Самым неблагоприятным фактором являлось то, что четыре Урала нашего отряда двигались в составе войсковой колонны, в которой насчитывалось очень уж большое количество автомашин. И судя по всему их было далеко не двести и даже не триста!… В неё также входили танки и боевые машины пехоты, бронетранспортёры и артиллерийские тягачи МТЛБешки, громоздкие дальнобойные гаубицы и реактивные системы залпового огня, очень уж тихоходные бульдозеры на гусеничном ходу и почти что неповоротливые КАМАЗы-длинномеры, неуклюжие трейлеры для эвакуации подбитой бронетехники и кое-что ещё.[1]
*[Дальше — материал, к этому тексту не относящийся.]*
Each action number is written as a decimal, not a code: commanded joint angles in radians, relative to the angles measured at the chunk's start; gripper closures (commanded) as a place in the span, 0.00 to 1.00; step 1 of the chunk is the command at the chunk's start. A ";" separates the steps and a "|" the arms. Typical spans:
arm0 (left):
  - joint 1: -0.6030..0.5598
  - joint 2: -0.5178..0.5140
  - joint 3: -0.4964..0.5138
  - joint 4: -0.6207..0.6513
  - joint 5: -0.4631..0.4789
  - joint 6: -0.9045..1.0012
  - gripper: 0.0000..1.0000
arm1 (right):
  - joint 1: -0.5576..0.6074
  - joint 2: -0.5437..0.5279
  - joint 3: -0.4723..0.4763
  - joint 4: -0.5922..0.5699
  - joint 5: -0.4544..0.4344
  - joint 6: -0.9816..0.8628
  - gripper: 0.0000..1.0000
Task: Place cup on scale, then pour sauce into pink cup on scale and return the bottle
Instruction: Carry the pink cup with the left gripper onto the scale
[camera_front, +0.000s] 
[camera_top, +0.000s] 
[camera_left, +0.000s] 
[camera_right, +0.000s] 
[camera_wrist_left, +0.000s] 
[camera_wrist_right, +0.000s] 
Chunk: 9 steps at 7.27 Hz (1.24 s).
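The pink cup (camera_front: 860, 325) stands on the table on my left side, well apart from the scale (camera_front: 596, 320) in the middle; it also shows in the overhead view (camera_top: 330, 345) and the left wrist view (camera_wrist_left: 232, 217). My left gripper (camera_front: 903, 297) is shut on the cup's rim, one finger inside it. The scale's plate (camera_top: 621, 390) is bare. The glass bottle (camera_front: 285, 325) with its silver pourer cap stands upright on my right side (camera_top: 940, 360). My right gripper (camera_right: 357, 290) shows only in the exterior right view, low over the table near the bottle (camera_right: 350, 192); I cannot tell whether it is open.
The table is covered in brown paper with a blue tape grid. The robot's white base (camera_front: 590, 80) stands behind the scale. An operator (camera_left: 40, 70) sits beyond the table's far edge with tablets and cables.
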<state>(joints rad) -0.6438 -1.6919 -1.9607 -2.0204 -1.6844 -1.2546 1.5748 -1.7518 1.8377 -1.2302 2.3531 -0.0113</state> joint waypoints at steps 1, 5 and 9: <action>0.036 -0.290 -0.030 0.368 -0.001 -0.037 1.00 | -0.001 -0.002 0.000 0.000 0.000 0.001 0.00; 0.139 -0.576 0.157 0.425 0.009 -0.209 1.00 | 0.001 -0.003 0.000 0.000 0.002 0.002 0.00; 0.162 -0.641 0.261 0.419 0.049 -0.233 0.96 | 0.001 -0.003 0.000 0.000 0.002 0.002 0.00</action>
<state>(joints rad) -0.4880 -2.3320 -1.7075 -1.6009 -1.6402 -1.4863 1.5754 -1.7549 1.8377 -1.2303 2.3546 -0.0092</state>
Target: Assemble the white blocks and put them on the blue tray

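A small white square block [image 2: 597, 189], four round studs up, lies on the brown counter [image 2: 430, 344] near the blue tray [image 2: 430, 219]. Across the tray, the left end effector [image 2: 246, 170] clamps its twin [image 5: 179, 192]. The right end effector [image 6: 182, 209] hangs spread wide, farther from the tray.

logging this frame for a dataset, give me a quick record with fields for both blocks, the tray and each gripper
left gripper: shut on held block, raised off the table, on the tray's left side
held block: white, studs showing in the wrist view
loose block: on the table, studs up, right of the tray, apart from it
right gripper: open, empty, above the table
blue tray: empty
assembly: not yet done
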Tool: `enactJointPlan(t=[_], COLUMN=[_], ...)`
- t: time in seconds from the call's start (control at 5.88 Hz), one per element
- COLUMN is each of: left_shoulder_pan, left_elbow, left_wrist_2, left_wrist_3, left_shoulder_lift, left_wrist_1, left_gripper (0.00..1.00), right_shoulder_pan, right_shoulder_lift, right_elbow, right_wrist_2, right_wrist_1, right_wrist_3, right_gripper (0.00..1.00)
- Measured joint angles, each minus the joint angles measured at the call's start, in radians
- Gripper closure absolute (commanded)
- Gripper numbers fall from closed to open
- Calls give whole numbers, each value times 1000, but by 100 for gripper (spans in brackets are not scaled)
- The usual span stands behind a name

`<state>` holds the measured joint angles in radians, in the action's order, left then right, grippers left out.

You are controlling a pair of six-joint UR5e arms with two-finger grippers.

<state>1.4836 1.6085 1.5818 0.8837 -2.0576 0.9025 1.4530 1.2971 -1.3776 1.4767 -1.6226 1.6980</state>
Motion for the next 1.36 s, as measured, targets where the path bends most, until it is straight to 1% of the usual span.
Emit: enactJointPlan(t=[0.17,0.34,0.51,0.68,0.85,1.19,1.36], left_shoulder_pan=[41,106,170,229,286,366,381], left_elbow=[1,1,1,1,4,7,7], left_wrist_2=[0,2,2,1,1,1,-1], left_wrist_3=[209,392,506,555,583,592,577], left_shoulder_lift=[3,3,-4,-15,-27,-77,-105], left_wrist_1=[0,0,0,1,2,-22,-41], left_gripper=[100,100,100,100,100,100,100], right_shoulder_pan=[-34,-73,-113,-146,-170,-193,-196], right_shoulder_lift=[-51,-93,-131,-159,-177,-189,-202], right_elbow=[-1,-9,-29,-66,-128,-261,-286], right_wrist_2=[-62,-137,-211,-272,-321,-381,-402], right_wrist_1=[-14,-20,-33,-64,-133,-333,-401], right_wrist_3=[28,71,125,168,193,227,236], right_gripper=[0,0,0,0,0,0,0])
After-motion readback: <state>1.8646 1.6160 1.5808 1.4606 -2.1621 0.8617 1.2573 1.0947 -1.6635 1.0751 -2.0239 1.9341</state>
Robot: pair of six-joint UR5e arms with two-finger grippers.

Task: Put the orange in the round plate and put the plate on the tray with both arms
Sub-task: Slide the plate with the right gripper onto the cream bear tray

- Слава Богу, что ещё шагающие экскаваторы в Чечню не погнали! И башенные краны тоже…
Искреннее возмущение подполковника Тарасова вызывало то, что в составе колонны двигалось слишком уж большое количество всевозможной инженерно-сапёрной и строительно-восстановительной техники. Именно они и замедляли нашу маршевую скорость.
А я смотрел вперёд и по сторонам в поисках всевозможных неприятностей. Ведь до административной границы Северной Осетии с Чечено-Ингушетией оставалось совсем немного километров. Их и так-то было - пару сантиметров по карте… И добрую половину этого пока ещё безопасного пути мы уже преодолели. То есть один сантиметр до осетинской границы. А вот уже за пределами этой РСОА… Вот там-то и начиналось самое интересно-загадочное и таинственно-коварное… О чём стоило поломать свою головушку.